Sayangnya efisiensi logistic nasional masih jauh dari harapan, karena masih ada beberapa pembangunan pelabuhan yang terkendala karena pemerintah belum mampu menciptakan kepastian hukum bagi investor yang terlibat dalam pembangunan pelabuhan.

Ekonom Samuel Sekuritas, Lana Soelistianingsih memaparkan kepastian hukum masih menjadi masalah bagi investasi di Indonesia, meski dalam Ease of Doing Business (EoDB) peringkat Indonesia mengalami perbaikan, namun Indonesia masih kalah dibanding Thailand dan Malaysia yang sudah masuk dalam kategori ‘very easy’.

‘’Meski peringkat Indonesia sudah naik, namun dalam kenyataannya pengusaha dan swasta belum merasakan sekali komitmen pemerintah dalam menciptakan kepastian hukum berinvestasi, pemerintah masih perlu melakukan perbaikan,’’ papar Lana di Jakarta, Sabtu (10/8/2019). Padahal minat investor swasta lokal maupun asing untuk berinvestasi ke sektor yang berkaitan dengan logistic terus meningkat, jadi pembangunan pelabuhan sebenarnya perlu menjadi prioritas pemerintah, tambah Lana.

Badan Koordinasi Penanaman Modal (BKPM) mencatat, realisasi penanaman modal dalam negeri (PMDN) selama Januari – Juni 2019, tumbuh sebesar 16,4% secara tahunan, lebih besar dibanding realisasi penanaman modal asing (PMA) yang tumbuh sebesar 4%. Sektor usaha dengan nilai realisasi terbesar diantaranya transportasi, gudang dan telekomunikasi mencapai Rp 71,8 triliun; Listrik, gas dan air mencapai Rp 56,8 triliun, konstruksi sebesar Rp 32 triliun , industri makanan sebesar Rp 31,9 triliun, serta perumahan, kawasan industri dan perkantoran sebesar Rp 31 triliun.

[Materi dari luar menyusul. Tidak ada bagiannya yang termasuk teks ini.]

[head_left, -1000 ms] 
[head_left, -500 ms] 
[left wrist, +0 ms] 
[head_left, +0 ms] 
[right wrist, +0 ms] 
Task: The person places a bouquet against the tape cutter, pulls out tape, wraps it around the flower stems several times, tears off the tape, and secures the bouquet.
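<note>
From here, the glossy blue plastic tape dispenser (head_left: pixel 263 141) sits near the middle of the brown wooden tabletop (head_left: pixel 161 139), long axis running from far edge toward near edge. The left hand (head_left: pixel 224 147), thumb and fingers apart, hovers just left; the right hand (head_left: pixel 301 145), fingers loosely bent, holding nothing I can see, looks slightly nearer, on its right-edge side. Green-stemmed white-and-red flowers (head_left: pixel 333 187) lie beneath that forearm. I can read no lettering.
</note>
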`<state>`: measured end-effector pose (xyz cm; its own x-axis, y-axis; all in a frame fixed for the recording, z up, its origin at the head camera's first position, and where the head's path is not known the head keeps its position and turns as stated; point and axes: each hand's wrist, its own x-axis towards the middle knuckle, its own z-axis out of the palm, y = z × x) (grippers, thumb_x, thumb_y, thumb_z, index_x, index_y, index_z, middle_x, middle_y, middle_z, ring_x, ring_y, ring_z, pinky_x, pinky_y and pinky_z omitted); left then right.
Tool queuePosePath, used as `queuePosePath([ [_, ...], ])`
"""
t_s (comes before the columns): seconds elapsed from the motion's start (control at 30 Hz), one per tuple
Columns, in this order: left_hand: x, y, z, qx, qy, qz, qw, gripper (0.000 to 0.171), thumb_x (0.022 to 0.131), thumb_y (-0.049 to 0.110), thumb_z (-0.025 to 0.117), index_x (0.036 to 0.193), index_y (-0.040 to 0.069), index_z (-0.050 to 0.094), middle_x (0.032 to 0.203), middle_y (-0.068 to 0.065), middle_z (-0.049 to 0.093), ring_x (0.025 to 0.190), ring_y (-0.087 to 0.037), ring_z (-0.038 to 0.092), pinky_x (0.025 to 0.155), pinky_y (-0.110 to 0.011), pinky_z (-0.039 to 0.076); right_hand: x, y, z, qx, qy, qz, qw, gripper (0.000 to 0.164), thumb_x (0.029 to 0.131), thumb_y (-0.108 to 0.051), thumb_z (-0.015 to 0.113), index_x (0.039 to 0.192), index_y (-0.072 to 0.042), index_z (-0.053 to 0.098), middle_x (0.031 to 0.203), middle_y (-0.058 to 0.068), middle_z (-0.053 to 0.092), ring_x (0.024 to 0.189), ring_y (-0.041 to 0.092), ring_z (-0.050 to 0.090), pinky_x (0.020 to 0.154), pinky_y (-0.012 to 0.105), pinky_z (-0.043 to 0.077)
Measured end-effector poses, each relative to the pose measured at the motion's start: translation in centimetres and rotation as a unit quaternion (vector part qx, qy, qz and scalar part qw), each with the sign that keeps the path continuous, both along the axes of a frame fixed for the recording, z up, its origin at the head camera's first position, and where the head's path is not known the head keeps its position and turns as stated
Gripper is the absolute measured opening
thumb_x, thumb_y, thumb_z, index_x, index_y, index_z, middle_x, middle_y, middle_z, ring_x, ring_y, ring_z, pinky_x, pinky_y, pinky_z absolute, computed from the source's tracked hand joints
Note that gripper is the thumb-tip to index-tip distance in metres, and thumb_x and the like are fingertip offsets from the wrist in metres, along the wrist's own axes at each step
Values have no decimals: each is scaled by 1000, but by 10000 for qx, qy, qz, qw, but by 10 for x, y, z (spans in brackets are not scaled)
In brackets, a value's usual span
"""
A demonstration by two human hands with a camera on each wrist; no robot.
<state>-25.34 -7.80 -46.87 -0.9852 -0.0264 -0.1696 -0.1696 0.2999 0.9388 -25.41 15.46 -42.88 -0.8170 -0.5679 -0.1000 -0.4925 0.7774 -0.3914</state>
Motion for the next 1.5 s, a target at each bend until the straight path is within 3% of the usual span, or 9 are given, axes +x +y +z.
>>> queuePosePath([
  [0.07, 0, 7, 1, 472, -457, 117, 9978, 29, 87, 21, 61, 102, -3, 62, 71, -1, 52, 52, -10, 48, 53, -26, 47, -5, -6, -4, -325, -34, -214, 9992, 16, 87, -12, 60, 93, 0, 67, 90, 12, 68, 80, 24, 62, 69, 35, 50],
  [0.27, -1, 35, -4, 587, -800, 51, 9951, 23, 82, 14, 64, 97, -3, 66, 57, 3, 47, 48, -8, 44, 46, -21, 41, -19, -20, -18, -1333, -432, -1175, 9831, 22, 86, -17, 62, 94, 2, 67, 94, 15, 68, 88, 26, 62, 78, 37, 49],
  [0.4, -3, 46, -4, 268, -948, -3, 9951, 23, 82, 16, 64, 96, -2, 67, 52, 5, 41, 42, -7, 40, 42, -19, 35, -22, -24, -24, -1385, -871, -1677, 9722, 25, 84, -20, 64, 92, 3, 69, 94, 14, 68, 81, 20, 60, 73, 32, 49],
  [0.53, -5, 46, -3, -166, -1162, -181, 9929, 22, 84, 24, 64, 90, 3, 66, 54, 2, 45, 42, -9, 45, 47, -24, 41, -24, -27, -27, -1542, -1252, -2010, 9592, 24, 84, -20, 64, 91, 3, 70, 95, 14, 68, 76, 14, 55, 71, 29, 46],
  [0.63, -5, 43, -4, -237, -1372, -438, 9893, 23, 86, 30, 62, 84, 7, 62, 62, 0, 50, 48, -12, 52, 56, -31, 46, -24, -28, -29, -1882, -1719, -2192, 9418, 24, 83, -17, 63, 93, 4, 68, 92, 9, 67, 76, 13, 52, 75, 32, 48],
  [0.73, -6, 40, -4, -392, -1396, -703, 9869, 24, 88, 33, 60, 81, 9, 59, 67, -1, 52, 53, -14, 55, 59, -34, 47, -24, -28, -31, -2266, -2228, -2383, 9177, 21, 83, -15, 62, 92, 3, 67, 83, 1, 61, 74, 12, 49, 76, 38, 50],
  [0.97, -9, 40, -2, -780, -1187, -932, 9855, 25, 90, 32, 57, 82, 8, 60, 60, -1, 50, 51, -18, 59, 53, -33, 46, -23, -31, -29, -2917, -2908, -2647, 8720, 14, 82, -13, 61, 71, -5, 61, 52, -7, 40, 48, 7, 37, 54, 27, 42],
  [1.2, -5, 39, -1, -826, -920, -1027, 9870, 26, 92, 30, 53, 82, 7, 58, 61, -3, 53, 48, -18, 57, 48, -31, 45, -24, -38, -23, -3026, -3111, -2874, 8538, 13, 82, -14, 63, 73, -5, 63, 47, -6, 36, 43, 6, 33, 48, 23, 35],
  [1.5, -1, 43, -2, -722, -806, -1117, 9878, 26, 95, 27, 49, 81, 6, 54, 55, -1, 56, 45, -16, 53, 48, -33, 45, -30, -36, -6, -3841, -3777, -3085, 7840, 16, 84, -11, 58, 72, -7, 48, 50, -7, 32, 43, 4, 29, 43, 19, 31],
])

PT Karya Citra Nusantara, salah satu perusahaan swasta lokal yang dimiliki oleh PT Karya Tekhnik Utama dan PT Kawasan Berikat Nusantara, telah mendapat persetujuan untuk membangun pelabuhan Marunda mulai dari pier I, II dan III pada 2005. Namun karena PT KBN, yang adalah badan usaha milik negara (BUMN), tidak mampu mengurus proses perijinan, KCN pun mengambil alih penyelesaian seluruh proses perijinan agar pembangunan dapat segera diselesaikan.

Akibat keterlambatan proses perijinan tersebut, pekerjaan konstruksi pembangunan pelabuhan yang sejatinya ditargetkan selesai pada 2012, akhirnya molor dan diperkirakan akan selesai pada 2023. Saat pembangunan telah dimulai pada 2011, KBN yang memegang 15% saham PT KCN, meminta kenaikan porsi saham menjadi mayoritas dan menggugat KCN atas perjanjian konsesi yang dianggap melawan hukum.

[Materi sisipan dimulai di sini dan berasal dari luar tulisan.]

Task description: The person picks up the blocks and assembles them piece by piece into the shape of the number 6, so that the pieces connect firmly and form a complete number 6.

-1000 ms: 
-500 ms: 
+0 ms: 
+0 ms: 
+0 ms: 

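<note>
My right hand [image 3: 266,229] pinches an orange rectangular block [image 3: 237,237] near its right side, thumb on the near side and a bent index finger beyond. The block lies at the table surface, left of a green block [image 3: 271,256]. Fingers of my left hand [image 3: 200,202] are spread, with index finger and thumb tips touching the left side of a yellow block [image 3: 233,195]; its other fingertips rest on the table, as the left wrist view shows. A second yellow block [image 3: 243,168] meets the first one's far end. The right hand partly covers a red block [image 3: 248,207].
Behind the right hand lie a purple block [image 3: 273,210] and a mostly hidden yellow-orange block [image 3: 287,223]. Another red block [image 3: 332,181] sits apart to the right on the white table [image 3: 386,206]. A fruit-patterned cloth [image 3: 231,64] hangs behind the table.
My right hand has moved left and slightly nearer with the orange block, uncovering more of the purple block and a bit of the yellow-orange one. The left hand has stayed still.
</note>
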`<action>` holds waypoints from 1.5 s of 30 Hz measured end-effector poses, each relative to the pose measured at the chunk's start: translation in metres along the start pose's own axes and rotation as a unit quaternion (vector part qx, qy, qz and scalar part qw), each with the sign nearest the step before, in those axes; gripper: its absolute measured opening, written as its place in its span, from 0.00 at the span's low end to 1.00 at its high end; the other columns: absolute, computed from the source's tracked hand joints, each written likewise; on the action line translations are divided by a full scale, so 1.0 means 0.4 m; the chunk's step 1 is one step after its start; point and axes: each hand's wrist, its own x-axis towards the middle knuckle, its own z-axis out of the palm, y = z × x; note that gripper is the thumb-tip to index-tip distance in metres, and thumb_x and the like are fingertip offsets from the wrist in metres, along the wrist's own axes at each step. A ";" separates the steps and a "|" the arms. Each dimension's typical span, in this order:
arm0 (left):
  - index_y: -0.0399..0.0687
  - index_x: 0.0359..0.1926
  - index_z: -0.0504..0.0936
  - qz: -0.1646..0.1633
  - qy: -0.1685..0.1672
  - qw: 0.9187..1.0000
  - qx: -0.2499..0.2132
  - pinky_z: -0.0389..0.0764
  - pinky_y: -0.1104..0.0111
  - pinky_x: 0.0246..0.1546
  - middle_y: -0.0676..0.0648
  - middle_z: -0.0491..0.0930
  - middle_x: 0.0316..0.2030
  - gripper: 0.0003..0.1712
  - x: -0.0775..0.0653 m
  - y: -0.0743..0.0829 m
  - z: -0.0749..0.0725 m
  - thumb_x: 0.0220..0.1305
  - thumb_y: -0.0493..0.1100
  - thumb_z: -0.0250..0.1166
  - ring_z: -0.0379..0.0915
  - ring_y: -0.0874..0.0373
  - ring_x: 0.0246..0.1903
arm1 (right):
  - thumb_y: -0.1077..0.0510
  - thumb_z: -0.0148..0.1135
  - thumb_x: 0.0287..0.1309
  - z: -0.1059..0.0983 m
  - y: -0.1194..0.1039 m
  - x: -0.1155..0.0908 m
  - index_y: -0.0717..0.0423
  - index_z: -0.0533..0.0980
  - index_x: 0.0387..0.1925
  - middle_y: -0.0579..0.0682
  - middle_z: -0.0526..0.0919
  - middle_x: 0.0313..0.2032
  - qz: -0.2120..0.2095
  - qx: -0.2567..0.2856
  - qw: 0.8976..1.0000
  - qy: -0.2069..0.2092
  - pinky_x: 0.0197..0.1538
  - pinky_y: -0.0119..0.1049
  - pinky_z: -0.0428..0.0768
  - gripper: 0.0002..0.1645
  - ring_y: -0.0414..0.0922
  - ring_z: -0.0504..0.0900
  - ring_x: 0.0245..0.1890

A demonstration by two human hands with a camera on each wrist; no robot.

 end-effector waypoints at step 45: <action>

Dengan segala permasalahan hukum yang masih membelenggu, PT KCN tetap konsisten membangun pelabuhan pier I yang sudah beroperasi sejak 2012, dan hingga saat ini sudah menyelesaikan 70% pembangunan pier II, dengan menelan biaya konstruksi sekitar Rp 3 triliun tanpa menggunakan dana APBN maupun APBD. ‘’Kami tetap berkomitmen menyelesaikan pembangunan pier II dan pier III, meski memang aktivitas bongkar muat di pier I sudah turun 60%, akibat berbagai permasalahan hukum yang sedang kami hadapi,’’ kata Direktur Utama KCN Widodo Setiadi. Saat ini KCN tengah menanti keputusan kasasi dari Mahkamah Agung atas kasus hukum yang membelitnya.

Sejak mencuatnya kisruh pelabuhan Marunda ini, investor yang terlibat dalam pembangunan pelabuhan di seluruh Indonesia telah menolak untuk menggunakan skema konsesi karena khawatir akan mengalami hal yang sama. Hingga saat ini hanya ada 19 proyek kerjasama antara pemerintah dengan badan usaha pelabuhan (BUP) yang menggunakan skema konsesi.

Direktur Eksekutif Indef Tauhid Ahmad memaparkan, Indonesia masih membutuhkan kehadiran pelabuhan khusus untuk bongkar muat barang yang mampu melayani kapal diatas 3500 TEUs, karena kapasitas pelabuhan yang ada saat ini masih terbatas. Selama 2015 – 2018, sudah dibangun 120 fasilitas pelabuhan dan 18 rute konektivitas laut.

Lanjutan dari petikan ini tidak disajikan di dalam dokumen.